An actor-critic framework based on deep reinforcement learning for addressing flexible job shop scheduling problems.

Abstract

With the rise of Industry 4.0, manufacturing is shifting towards customization and flexibility, presenting new challenges to meet rapidly evolving market and customer needs. To address these challenges, this paper suggests a novel approach to address flexible job shop scheduling problems (FJSPs) through reinforcement learning (RL). This method utilizes an actor-critic architecture that merges value-based and policy-based approaches. The actor generates deterministic policies, while the critic evaluates policies and guides the actor to achieve the most optimal policy. To construct the Markov decision process, a comprehensive feature set was utilized to accurately represent the system's state, and eight sets of actions were designed, inspired by traditional scheduling rules. The formulation of rewards indirectly measures the effectiveness of actions, promoting strategies that minimize job completion times and enhance adherence to scheduling constraints.

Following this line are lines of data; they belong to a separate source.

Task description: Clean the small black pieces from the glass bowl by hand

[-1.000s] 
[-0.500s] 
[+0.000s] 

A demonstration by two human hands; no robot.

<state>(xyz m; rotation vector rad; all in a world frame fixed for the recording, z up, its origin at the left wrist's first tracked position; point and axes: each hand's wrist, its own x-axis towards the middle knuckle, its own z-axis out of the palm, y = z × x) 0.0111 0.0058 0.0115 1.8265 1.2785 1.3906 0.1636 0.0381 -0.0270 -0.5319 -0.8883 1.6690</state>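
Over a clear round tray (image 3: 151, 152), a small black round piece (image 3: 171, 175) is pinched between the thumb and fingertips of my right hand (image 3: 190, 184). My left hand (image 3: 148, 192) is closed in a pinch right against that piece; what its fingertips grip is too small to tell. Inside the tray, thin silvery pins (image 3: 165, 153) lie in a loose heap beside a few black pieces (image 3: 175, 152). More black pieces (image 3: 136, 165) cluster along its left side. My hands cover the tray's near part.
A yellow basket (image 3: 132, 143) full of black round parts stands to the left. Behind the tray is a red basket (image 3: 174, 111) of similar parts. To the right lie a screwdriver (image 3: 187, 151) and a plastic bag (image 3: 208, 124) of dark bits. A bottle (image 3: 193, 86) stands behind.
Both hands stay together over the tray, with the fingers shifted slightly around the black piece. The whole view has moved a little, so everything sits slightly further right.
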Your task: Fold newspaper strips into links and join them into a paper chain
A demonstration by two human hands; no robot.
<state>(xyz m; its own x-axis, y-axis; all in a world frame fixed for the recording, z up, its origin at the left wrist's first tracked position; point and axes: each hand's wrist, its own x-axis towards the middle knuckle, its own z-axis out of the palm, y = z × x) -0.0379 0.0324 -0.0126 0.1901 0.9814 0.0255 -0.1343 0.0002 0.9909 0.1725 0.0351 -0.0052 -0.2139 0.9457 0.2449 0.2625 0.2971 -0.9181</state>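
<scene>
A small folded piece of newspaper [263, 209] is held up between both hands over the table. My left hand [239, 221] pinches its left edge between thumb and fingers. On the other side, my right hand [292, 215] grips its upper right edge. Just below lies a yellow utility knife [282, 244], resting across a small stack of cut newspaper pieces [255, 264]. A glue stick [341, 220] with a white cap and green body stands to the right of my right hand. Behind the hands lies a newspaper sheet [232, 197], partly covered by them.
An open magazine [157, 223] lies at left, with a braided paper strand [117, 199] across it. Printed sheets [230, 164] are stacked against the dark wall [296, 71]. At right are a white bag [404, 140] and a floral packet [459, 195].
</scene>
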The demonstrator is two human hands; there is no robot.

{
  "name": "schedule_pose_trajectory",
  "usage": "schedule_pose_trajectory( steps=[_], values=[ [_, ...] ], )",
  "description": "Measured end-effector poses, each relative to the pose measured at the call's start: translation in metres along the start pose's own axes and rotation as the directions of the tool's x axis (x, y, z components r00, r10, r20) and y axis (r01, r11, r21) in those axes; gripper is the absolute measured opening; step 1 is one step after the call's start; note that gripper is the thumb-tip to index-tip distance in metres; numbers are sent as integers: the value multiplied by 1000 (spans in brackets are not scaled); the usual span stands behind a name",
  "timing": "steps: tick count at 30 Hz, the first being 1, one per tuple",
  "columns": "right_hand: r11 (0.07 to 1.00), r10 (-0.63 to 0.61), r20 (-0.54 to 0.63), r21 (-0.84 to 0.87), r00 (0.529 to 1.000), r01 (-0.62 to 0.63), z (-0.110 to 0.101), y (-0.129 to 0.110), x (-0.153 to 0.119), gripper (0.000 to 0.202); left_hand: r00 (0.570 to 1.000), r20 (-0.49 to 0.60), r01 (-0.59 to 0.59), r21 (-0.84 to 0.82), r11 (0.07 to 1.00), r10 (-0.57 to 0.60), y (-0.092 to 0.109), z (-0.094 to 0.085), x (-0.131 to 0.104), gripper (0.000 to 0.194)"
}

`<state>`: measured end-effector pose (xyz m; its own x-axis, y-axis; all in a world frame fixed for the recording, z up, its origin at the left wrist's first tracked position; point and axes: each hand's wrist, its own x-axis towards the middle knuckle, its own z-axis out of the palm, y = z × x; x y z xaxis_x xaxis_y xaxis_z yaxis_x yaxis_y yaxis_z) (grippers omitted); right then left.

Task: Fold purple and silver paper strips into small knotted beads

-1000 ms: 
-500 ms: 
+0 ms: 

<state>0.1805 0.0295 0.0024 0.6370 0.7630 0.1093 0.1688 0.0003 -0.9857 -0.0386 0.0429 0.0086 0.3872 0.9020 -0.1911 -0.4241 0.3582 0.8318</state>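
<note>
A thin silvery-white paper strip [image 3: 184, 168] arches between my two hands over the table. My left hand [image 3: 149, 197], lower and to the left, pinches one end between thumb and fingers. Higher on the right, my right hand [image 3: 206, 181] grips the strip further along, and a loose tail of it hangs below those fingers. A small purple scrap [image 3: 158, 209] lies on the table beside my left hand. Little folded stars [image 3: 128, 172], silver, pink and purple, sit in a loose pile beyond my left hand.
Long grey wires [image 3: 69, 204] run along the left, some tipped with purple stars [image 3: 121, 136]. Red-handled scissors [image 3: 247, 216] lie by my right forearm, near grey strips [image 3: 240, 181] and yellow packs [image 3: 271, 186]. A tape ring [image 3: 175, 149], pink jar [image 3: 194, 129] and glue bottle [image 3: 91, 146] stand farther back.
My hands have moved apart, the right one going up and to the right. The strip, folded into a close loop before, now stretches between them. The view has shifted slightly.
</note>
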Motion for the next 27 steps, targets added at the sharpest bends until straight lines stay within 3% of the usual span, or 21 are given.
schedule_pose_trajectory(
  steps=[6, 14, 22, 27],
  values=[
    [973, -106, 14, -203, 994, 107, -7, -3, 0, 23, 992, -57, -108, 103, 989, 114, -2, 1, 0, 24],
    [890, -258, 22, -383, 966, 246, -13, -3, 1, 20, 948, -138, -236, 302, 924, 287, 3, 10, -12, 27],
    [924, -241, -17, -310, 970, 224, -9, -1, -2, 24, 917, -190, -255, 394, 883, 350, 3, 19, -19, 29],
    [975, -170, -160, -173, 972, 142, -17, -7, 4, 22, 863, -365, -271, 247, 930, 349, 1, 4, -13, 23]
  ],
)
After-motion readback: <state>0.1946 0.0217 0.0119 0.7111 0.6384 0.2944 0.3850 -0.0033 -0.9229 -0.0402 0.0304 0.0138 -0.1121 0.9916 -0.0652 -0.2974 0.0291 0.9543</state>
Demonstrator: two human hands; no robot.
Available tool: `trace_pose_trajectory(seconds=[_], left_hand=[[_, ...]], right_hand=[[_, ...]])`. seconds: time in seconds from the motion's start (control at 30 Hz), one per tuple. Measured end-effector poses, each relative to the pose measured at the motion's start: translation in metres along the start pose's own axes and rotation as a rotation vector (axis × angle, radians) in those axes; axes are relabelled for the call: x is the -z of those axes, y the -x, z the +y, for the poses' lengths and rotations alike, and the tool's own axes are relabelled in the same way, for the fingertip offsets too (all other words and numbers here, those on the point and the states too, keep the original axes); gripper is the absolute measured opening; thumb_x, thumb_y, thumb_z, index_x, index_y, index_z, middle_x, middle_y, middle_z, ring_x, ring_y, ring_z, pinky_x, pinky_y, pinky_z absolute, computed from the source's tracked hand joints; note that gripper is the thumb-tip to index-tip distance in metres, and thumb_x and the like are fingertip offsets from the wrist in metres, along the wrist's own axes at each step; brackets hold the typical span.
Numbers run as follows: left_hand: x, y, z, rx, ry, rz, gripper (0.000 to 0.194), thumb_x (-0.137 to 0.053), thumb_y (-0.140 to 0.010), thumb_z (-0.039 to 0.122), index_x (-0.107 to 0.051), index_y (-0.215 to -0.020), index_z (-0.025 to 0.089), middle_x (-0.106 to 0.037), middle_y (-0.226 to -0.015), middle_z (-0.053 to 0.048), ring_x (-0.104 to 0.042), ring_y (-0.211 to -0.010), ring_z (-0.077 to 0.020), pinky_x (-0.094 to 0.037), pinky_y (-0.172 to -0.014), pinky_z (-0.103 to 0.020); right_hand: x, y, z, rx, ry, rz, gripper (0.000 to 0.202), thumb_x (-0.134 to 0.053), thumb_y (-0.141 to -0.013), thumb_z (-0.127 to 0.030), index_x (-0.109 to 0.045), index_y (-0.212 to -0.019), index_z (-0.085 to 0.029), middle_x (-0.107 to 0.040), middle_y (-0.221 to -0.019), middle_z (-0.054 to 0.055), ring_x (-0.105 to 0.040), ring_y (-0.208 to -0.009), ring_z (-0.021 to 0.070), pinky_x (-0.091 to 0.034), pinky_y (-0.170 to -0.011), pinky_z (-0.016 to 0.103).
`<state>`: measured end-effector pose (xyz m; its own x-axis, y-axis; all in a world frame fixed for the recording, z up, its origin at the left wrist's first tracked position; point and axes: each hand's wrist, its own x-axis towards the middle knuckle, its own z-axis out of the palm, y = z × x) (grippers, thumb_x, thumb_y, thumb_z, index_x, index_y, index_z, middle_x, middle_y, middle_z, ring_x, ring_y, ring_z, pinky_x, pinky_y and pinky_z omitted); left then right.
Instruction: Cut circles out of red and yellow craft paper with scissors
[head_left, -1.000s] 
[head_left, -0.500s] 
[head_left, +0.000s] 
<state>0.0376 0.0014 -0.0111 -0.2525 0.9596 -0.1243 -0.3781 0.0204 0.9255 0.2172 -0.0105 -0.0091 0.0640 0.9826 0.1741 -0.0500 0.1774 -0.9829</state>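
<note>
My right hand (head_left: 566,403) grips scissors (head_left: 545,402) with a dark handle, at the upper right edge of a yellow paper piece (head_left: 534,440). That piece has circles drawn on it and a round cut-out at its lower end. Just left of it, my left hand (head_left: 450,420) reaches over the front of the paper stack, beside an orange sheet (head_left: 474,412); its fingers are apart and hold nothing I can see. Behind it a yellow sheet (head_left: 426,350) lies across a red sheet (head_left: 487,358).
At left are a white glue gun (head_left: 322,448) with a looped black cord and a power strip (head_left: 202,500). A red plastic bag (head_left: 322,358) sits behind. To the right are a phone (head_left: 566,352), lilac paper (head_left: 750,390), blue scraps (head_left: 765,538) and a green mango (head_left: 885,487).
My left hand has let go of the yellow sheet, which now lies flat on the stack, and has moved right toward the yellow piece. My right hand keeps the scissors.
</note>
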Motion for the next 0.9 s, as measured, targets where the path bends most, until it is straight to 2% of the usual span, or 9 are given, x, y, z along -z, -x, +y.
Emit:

The experimental evaluation conducted a thorough assessment of the proposed reinforcement learning framework through simulations on standard FJSP benchmarks, comparing the proposed method against several well-known heuristic scheduling rules, related RL algorithms and intelligent algorithms. The results indicate that the proposed method consistently outperforms traditional approaches and exhibits exceptional adaptability and efficiency, particularly in large-scale datasets.